While there is broad support for India’s digital public infrastructure achievements, a small, vocal chorus of voices has begun to question some aspects of the approach. Their concerns, for the most part, relate to the role played by the self-regulatory organizations at the heart of these ecosystems. Smriti Parasheera, a well-known analyst of Indian tech policy, argued in a recent paper that these organizations have become “Alt Big Tech” and need to be regulated to ensure fairness and competition.
The main thrust of the paper is that India’s new technology infrastructure, while a necessary alternative to the monopolistic forces of big tech, is controlled by a few private non-profit organizations that operate without regulation. Unless these entities themselves are subject to oversight, they could become a new version of Big Tech—as harmful as the companies they were supposed to provide an alternative to.
The paper makes two broad arguments. First, in the absence of measures to ensure transparency and accountability, these entities have access to vast amounts of data, which, either unknowingly or carelessly, can cause all kinds of harm to users of the ecosystem. For example, the National Payments Corporation of India (NPCI), processes a large amount of payment data. This is transactional data that, if misused, can significantly impact the privacy of individual users. There is so little visibility on how this data is collected and processed that we have little or no knowledge of the harms it may cause.
Second, because these entities, almost single-handedly, have to decide the future direction of these ecosystems – by determining what types of products can be offered, the way they should be implemented and what features they should have. – We have been denied innovation benefits that we could have got if there was healthy competition among the digital ecosystem. This is precisely why new umbrella entities were proposed in the digital payments space – so that we can have alternatives to NPCI to experience a variety of competing payment ecosystems. That proposal is, for all practical purposes, now on hold.
The extraordinary power these organizations hold, the paper concludes, has given rise to a new form of Big Tech, where power resides not with commercial entities but with new non-profit organizations that have the power to control the direction of the digital ecosystem. Amazing ability to do it. on which the country depends. This “new brand of power and control”, it suggests, will have long-term consequences for competition and innovation.
The wider concerns raised in the paper should be considered. I see no argument for subjecting these entities to a robust set of governance principles that address concerns about privacy and data protection. What I question is the emphasis on the ownership of the entities in charge of the ecosystem and the fact that control of it is in private hands. I’m not sure that this alone is grounds for questioning the suitability of the construction.
In fact, all these entities work under the supervision of the regulator. In the case of NPCI, there is also a seat on the board of the Reserve Bank of India. While they may be owned by market participants, given the diverse range of entities represented on their boards, none of them parlay this advantage into business profit, unlike the large tech companies being compared. Can do But even more unfortunate, the paper fails to appreciate how this construction may well signal an essential development in regulatory design, which, if successful, could show that all modern technology How ecosystems should be regulated.

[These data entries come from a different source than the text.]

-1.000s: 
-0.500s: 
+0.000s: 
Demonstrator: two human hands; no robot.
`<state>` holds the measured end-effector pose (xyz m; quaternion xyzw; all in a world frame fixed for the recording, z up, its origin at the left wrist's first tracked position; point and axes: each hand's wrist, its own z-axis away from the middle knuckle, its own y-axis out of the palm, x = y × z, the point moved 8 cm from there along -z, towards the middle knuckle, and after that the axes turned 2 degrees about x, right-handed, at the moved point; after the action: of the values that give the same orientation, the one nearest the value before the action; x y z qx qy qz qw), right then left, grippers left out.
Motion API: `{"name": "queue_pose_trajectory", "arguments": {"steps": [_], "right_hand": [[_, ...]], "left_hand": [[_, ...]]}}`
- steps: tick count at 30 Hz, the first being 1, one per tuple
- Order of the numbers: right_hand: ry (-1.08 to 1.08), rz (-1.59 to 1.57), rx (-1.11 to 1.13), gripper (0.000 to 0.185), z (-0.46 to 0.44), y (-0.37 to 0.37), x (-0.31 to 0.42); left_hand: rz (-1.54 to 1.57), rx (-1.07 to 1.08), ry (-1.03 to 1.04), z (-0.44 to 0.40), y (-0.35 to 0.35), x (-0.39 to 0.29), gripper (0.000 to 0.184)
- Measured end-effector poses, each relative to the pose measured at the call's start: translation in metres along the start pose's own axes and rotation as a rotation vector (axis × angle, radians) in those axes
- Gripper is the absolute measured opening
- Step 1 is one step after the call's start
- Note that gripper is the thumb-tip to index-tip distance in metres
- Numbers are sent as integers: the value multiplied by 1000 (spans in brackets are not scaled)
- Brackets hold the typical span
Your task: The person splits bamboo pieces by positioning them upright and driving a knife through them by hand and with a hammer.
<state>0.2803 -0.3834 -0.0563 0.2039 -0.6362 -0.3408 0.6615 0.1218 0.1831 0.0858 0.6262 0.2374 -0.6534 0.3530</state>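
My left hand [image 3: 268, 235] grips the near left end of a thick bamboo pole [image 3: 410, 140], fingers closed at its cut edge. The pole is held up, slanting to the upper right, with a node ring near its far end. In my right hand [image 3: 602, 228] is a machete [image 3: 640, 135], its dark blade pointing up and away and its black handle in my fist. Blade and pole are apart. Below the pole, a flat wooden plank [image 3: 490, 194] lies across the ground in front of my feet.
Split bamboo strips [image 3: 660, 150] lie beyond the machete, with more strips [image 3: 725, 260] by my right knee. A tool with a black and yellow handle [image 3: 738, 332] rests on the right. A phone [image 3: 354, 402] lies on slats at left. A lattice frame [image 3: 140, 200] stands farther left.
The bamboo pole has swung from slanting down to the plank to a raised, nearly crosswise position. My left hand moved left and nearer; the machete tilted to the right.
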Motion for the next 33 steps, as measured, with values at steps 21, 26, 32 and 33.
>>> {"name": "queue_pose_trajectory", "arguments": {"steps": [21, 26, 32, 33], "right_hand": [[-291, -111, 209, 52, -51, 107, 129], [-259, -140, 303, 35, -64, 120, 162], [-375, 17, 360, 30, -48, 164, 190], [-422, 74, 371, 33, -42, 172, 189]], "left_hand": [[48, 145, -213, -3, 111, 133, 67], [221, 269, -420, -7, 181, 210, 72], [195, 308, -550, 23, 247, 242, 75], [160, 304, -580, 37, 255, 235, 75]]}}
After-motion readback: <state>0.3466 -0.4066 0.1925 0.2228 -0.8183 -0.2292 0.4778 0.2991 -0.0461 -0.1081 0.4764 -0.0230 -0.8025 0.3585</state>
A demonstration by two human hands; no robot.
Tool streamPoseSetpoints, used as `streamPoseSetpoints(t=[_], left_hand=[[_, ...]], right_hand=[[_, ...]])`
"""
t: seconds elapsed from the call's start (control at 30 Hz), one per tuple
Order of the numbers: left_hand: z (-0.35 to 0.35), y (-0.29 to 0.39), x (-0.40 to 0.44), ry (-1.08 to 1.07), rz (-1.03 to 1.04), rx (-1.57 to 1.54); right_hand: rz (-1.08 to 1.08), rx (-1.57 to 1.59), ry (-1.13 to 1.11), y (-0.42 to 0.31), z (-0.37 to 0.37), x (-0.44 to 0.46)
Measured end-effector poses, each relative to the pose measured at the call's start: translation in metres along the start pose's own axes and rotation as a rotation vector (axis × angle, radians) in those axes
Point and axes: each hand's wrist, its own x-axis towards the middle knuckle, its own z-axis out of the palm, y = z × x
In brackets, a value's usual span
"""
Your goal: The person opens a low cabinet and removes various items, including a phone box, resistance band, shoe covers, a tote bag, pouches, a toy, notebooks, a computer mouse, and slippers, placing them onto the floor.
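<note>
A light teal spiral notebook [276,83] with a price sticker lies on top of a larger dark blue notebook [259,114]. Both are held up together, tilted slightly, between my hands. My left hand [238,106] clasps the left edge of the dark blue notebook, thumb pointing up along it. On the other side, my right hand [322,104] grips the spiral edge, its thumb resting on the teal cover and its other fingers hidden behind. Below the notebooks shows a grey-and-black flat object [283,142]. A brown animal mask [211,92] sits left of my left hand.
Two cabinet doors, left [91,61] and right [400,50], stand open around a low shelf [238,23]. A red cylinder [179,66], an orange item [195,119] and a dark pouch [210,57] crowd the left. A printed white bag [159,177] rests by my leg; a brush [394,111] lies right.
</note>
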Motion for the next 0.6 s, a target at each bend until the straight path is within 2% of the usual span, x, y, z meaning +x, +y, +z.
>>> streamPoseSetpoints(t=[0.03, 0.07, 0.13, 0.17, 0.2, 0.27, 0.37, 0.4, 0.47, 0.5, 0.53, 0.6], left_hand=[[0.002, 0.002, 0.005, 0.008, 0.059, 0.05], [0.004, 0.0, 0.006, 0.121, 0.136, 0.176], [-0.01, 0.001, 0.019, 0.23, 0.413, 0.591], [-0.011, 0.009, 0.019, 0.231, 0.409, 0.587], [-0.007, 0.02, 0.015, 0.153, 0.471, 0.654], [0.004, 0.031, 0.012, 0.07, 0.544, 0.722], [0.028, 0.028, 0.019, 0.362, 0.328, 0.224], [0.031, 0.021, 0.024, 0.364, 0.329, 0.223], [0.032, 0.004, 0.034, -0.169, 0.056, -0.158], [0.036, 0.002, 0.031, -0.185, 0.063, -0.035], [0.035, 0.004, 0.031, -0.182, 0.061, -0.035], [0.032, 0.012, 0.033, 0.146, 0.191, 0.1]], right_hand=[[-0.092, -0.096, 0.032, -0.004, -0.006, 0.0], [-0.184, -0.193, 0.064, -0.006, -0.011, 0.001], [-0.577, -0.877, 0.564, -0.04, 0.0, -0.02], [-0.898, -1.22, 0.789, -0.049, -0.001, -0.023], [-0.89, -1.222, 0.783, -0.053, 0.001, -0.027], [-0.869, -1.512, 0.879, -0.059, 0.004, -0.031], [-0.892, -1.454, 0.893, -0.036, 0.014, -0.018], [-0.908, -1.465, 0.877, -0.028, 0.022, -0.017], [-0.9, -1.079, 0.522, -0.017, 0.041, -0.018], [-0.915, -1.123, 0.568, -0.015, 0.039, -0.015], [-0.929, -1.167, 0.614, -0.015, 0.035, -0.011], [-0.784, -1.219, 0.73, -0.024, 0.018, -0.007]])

The techno-legal ecosystem needs new regulatory institutions. What traditional regulatory institutions can provide is their need for governance so far that the need for older forms of supervision is meaningless. Central to the functioning of digital ecosystems are registries that establish the authority according to which the various ecosystem participants operate. Someone needs to set up and maintain these servers with an assurance of neutrality to ensure that no one gets an unfair advantage. The same person is required to evaluate the technical systems of new participants, certifying that they are compatible with the laid down protocols before going live. When new products are proposed, one needs to technically evaluate them to ensure that they do not cause any unintended harm to the ecosystem.
These are some of the demands that the modern techno-legal ecosystem imposes on our regulatory system. Traditional regulators have neither the technical expertise nor the organizational bandwidth to deal with this, but since these are all core regulatory functions, they cannot easily be outsourced to private enterprise to perform.
It is in this context that we need to look at the quasi-regulatory organizations set up by India. While not themselves regulators, they work under the supervision of regulators. While private, they can be incentivized to work in the interests of the entire ecosystem through a diversified ownership model and carefully designed governance. And of course because they’re privately operated, they can build all the technical capabilities that need to be done.
This is exactly the kind of intermediate regulatory body we need to govern modern techno-legal infrastructure.
Rahul Maithon is a partner at Trilegal and has a podcast called Ex Machina. His twitter handle is @matthan
catch all business News, market news, breaking news events and breaking news Update on Live Mint. download mint news app To get daily market updates.